Robert: Hello again, Jessie. Well, I've finally got it together to start Portuguese lessons – amazing! If I'm ever going to get to Brazil, live the dream, you know, then I have to learn the language. Learning the lyrics of a few Brazilian songs just isn't going to be enough. My teacher is called Milton and we had our first class yesterday ...
Robert: Oi. Um, hello.
Milton: Dá-me o seu casaco. Your coat – o seu casaco. Let me take your coat.
Robert: Oh, thanks, yes, of course! This is a nice flat. A good area too.
Milton: Yes, it's a great place to live. Did you find it OK?
Robert: Yes, the journey was easy.
Milton: You said you work in a hotel?
Robert: Yes, that's right. I'm training to be a manager at the moment, and I really want to go to work in Brazil in a few months' time.
Milton: Good choice. Do you know Brazil?
Robert: No, no, I've never been. I used to know a Brazilian boy a long time ago. He talked about it a lot.
Milton: Where was he from?
Robert: Not from anywhere, really … It's a long story.
Milton: Well, shall we get started? You can tell me the story in Portuguese soon.
Robert: Ha ha.
Milton: Let's go and sit at the dining table.
Robert: And then the nightmare began. Aw, Jessie, it's really difficult. I can't get any of the pronunciation right at all. Milton said phrases and I had to repeat them again and again because I couldn't get them right.
Milton: So 'How are you?' is 'Como vai você?' You say it.
Robert: Como vai você?
Milton: No. Listen. Como vai você?
Robert: Como vai você?
Milton: Como vai você?
Robert: Como vai você? It's not easy, is it?
Milton: Well ...
Robert: And so on, for what seemed like forever. Hours and hours. Days. Trying to say 'How are you?' and 'I'm fine, thanks' and 'See you later'. And then remember them! Aaargh.
Milton: So, if I say 'Como vai você?', what do you say?
Robert: 'Muito bem e você?' Is that right?
Milton: Very good, Robert. Perhaps we could do the numbers one to ten now.

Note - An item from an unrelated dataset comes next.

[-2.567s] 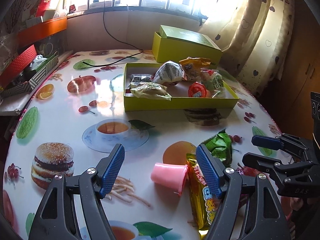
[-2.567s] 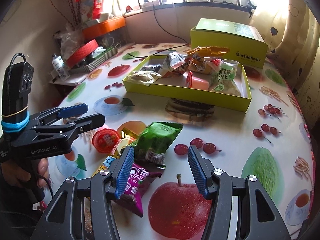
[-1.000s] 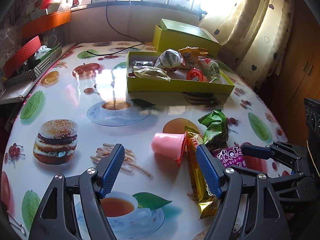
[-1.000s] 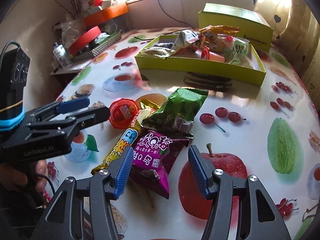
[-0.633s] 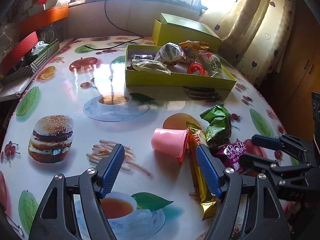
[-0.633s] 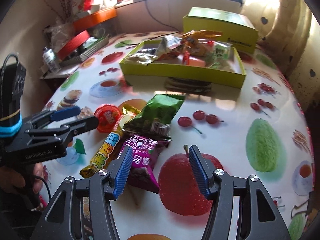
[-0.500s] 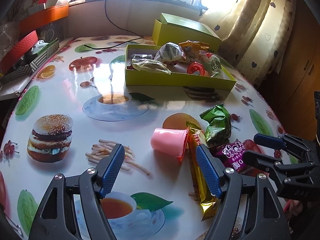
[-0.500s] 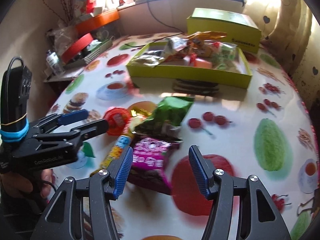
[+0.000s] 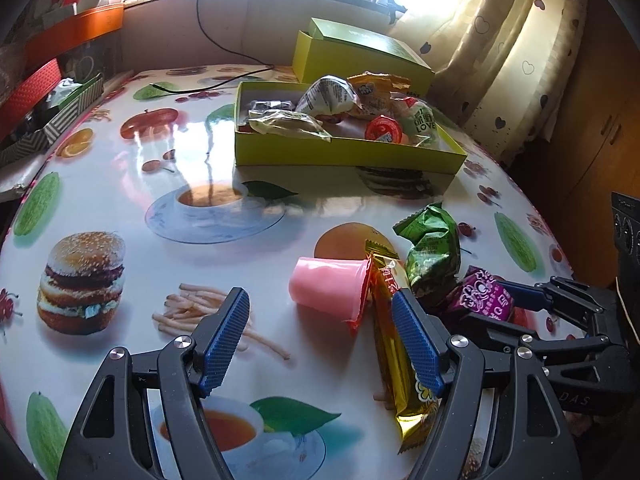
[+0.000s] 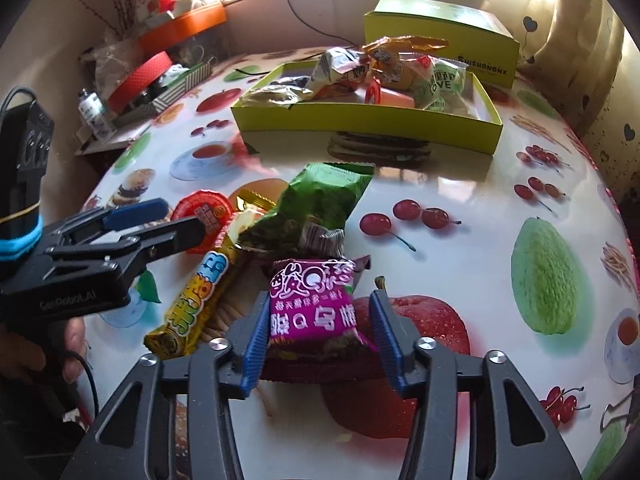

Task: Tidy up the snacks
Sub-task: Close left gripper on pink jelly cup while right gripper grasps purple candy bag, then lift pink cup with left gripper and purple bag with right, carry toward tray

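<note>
Your right gripper (image 10: 320,334), jaws just closing around the purple packet (image 10: 314,306), may lose that slippery wrapper when lifting.

Your left gripper (image 9: 320,336) is black, open-framed plastic with ribbed blue pads (image 9: 226,334) and silver screw heads at the pivots. Your right gripper (image 10: 318,330) is built the same. The left one's side reads "GenRobot.AI" in white; blue tape bands its handle, and a black cable trails below your hand (image 10: 32,354).
</note>
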A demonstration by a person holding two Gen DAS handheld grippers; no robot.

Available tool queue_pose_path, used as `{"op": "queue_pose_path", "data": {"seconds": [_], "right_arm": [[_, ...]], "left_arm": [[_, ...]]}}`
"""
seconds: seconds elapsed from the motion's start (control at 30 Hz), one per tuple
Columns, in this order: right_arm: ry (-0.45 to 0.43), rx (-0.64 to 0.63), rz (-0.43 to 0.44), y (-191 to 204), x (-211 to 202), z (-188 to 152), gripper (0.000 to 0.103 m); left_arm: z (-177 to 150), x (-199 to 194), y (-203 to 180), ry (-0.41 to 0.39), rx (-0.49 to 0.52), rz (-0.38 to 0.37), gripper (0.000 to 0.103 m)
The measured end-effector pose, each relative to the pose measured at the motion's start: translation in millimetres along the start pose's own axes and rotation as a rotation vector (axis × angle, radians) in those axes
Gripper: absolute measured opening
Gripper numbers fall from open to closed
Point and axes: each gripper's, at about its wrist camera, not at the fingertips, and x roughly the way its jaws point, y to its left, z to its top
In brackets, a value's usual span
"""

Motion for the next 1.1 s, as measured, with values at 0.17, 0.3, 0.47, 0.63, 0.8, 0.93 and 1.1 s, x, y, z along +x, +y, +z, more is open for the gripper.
{"op": "queue_pose_path", "data": {"seconds": [0.17,0.3,0.47,0.63,0.8,0.93,1.1], "right_arm": [[0.002,-0.013,0.014,-2.0,3.6,0.5,0.041],[-0.005,-0.019,0.016,-4.4,4.1,1.0,0.041],[-0.013,-0.024,0.022,-6.8,3.7,0.7,0.041],[-0.020,-0.029,0.031,-7.6,2.8,-0.6,0.041],[-0.026,-0.040,0.034,-8.2,2.6,-2.6,0.041],[-0.039,-0.045,0.024,-8.9,1.0,-5.3,0.041],[-0.067,-0.046,0.014,-10.5,-2.3,-11.2,0.039]], "left_arm": [[5.1,13.4,3.6,0.024,0.013,-0.011,0.074],[4.5,17.8,4.2,0.017,0.029,-0.020,0.074],[4.4,19.9,0.3,0.006,0.055,-0.038,0.050],[5.2,20.9,-1.3,0.006,0.057,-0.048,0.045],[4.3,21.1,-3.0,0.004,0.053,-0.036,0.045],[3.9,22.6,-8.5,0.009,0.081,-0.003,0.045],[3.6,23.2,-12.1,0.011,0.097,0.022,0.045]]}}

Robert: Nooo! No more new things. My brain is full. Can we stop now?
Milton: It's only seven o'clock. We've still got half an hour.
Robert: Really, Milton. I can't do any more. Let's have a drink or something.

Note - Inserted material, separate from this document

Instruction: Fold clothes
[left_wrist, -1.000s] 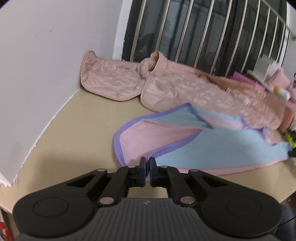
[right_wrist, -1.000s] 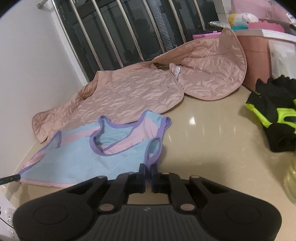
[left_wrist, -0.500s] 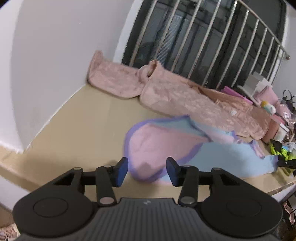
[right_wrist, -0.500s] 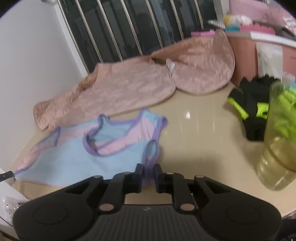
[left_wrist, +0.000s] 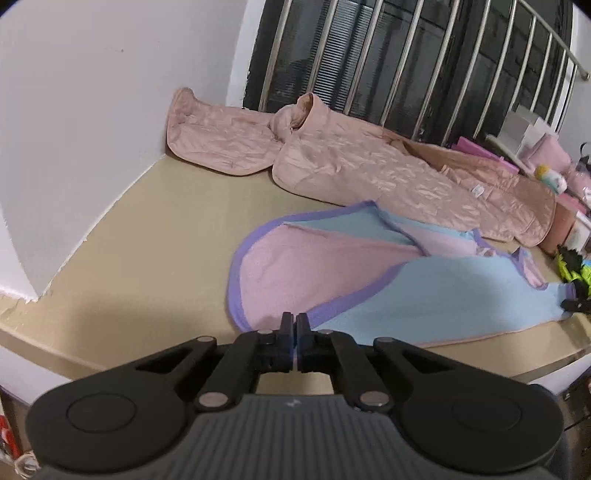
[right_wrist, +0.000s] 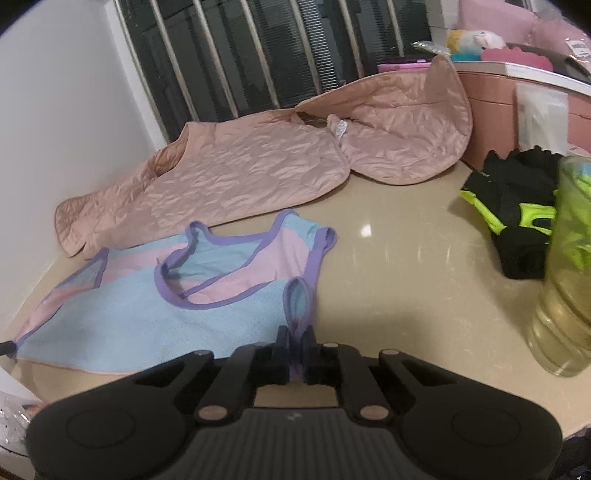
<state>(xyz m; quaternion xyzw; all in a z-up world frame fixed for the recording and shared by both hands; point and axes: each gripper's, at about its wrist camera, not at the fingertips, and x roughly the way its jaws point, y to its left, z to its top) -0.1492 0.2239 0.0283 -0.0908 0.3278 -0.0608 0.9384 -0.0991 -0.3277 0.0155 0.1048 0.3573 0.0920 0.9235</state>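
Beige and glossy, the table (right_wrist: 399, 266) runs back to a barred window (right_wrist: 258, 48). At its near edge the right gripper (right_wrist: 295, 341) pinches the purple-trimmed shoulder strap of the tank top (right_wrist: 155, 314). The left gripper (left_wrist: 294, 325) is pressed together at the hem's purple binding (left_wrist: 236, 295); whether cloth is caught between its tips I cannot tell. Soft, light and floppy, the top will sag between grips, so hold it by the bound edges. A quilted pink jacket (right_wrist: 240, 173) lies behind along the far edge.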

Milton: Well, OK, it's your lesson. Shall I make a cup of tea?
Robert: I think I need something stronger. I saw a pub on the corner. Have you got time for a quick beer before you have to go to your next lesson?
Milton: Next lesson?
Robert: You've got another lesson at half past seven, haven't you?
Milton: Oh, yes, of course. Um, OK. Yes, just a small beer. Can't go to my next lesson smelling of alcohol, ha ha.
Robert: Come on then. It's on me.
Robert: So, we had half a pint in the local pub and chatted a bit. He's really very nice, very friendly and extremely patient with me. And he's very interesting – he did theatre studies at Newcastle University, so we talked about the theatre a lot. And films. He's a big science fiction fan too, so we've got a lot in common. Anyway, how are the boys? I hope Callum's not going to ...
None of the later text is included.